Ewa Durska

Personal information
- Nationality: Polish
- Born: 27 February 1977 (age 49) Nowogard, Poland

Sport
- Sport: track and field
- Disability: Intellectual impairment
- Disability class: T20
- Event: shot put
- Club: UKS Barnim Goleniow
- Coached by: Waldemar Nowotny

Medal record
Women's para-athletics
Representing Poland
Paralympic Games
| Gold medal – first place | 2000 Sydney | Shot put – T20 |
| Gold medal – first place | 2012 London | Shot put – T20 |
IPC World Championships
| Gold medal – first place | 1998 Birmingham | Shot put – T20 |
| Gold medal – first place | 2011 Christchurch | Shot put – T20 |
| Gold medal – first place | 2013 Lyon | Shot put – T20 |
| Gold medal – first place | 2015 Doha | Shot put – T20 |
IPC European Championships
| Gold medal – first place | 2016 Grosseto | Shot put – T20 |
| Silver medal – second place | 2012 Stadskanaal | Shot put – T20 |

= Ewa Durska =

Polish Paralympic athlete

Ewa Durska (born 27 February 1977) is a Paralympian athlete from Poland competing mainly in category T20 shot put events.
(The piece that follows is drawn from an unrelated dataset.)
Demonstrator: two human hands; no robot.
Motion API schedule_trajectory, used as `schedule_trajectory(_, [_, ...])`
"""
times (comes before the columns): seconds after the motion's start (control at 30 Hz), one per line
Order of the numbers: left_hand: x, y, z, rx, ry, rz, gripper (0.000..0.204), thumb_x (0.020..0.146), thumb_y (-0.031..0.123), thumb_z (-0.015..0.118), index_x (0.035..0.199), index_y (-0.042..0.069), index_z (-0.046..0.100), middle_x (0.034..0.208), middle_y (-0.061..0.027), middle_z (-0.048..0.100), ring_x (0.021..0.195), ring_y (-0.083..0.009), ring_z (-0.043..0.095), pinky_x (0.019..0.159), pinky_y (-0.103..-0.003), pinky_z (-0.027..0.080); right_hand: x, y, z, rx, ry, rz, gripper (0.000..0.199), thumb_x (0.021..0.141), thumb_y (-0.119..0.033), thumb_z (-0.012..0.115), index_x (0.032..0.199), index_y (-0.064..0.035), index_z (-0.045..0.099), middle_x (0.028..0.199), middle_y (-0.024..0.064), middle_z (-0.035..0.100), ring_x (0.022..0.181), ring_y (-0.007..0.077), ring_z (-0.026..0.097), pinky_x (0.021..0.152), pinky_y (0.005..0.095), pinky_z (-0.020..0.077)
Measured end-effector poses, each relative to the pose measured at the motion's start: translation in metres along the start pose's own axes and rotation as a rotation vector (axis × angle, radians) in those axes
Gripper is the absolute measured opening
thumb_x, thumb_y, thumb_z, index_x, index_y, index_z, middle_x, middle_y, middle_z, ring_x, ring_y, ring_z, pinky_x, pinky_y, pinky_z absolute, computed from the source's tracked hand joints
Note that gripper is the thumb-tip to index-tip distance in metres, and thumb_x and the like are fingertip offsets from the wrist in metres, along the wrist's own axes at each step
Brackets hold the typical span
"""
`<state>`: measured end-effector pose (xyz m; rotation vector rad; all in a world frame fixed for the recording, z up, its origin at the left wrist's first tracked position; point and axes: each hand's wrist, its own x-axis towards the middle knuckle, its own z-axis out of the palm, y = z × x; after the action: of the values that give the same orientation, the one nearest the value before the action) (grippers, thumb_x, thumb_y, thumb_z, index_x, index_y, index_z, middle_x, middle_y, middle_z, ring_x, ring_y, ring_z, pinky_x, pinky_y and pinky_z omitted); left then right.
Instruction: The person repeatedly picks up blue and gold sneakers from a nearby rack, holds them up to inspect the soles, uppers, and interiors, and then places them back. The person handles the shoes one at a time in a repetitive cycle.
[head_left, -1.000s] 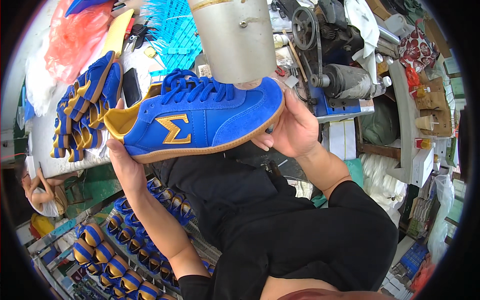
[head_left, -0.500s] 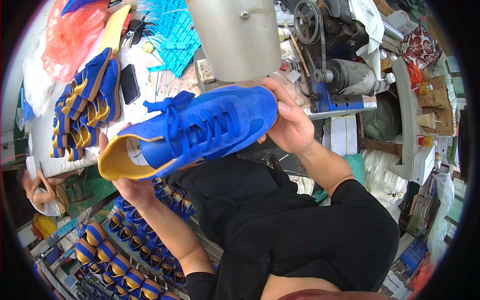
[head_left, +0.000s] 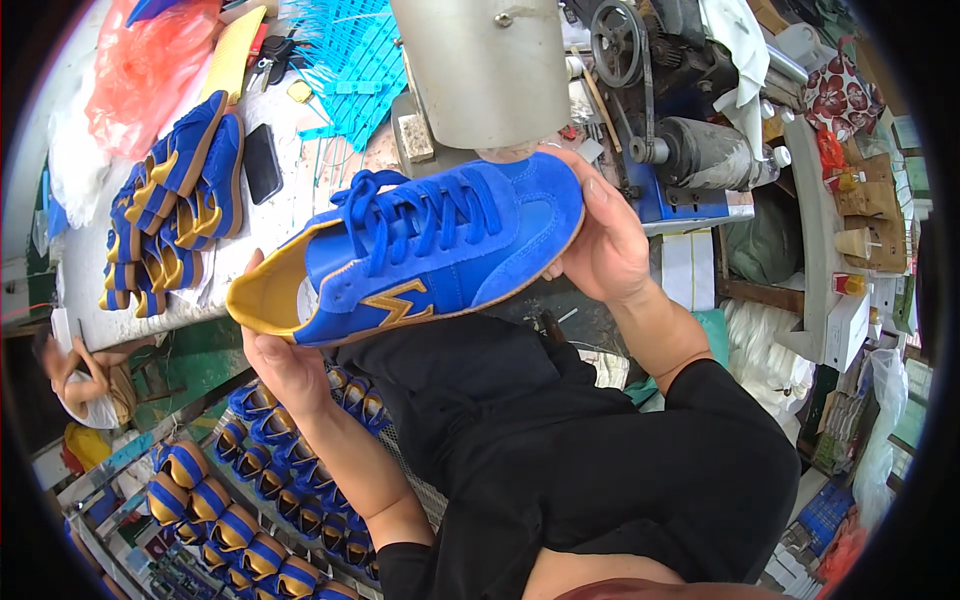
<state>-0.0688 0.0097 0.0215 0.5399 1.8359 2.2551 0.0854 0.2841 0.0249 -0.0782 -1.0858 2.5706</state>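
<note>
A blue lace-up sneaker [head_left: 430,235] with a yellow lining and a zigzag yellow side mark is held up between my hands. My left hand [head_left: 285,365] grips its heel end, thumb by the collar and a fingertip showing on the far side. Around the toe end, my right hand [head_left: 605,240] is closed, with the thumb along the toe and other fingers partly hidden underneath. The sneaker lies tilted, so its laces and one side face up. Its laces are tied near the opening.
A pile of blue-and-yellow sneakers [head_left: 175,205] lies on the white table [head_left: 80,275] beside a black phone [head_left: 263,165]. A grey metal cylinder [head_left: 485,75] and a belt-driven machine [head_left: 650,90] stand ahead. Racks of more sneakers [head_left: 235,525] are lower left. Another person [head_left: 90,385] sits far left.
The sneaker has rolled in my hands, bringing its side with the yellow mark into sight. Both hands have shifted slightly to the right with it.
</note>
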Motion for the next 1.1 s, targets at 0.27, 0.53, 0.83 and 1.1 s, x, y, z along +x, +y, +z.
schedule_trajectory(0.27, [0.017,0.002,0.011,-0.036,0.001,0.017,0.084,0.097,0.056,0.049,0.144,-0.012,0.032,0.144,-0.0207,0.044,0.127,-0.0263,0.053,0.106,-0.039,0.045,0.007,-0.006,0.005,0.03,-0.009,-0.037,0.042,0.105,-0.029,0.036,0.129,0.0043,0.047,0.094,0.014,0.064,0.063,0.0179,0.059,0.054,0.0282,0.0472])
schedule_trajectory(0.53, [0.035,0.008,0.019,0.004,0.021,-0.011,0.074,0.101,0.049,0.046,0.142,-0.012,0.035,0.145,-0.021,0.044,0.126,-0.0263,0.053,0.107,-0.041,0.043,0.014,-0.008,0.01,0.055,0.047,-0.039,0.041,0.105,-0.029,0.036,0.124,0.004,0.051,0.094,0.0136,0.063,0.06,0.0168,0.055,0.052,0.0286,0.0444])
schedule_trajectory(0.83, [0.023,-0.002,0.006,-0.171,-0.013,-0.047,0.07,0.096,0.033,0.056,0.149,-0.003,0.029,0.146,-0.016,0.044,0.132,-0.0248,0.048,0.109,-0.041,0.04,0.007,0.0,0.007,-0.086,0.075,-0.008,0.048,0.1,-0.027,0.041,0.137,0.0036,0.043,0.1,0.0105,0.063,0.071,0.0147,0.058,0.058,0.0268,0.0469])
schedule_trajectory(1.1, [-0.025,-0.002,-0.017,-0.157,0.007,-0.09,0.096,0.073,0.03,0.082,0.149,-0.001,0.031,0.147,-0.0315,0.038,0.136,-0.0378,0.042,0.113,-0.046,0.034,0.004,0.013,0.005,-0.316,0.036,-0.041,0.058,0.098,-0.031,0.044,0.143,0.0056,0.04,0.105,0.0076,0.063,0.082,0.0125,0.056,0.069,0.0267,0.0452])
She is a two time Paralympic gold medalist in the shot put at the 2000 Games in Sydney and the 2012 Games in London. Her Paralympic career was put on hold after a sporting controversy at the 2000 Games saw her classification removed for the next two cycle of Paralympic Games. Durska is a four time World Championship gold medalist.